---------- Collected data

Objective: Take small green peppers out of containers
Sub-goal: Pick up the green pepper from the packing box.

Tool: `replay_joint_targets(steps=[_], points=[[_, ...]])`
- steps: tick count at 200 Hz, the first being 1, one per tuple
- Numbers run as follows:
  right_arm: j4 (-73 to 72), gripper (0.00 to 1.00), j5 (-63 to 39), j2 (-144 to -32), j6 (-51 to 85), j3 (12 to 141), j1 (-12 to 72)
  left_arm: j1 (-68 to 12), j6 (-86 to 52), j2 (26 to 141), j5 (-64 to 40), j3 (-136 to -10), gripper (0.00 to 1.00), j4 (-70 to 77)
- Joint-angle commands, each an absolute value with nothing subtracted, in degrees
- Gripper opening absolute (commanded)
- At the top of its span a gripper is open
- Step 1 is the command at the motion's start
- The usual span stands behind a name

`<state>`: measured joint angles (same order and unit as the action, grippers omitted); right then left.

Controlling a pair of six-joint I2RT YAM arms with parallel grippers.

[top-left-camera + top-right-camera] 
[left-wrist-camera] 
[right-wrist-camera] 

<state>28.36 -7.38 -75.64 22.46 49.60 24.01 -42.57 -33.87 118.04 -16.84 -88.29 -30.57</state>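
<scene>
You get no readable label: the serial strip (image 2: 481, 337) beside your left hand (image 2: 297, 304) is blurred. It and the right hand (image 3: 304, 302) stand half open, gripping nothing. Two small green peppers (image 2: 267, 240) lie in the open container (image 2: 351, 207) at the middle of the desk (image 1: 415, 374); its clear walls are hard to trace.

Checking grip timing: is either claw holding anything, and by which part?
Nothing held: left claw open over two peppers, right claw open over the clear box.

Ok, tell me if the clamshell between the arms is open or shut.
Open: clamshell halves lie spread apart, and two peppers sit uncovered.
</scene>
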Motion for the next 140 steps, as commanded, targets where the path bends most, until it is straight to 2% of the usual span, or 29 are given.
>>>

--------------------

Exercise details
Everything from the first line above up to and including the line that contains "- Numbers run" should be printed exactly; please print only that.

Response to this task
Objective: Take small green peppers out of containers
Sub-goal: Pick up the green pepper from the packing box.

Tool: `replay_joint_targets(steps=[_], points=[[_, ...]])`
- steps: tick count at 200 Hz, the first being 1, one per tuple
- Numbers run as follows:

There's nothing more to this exercise.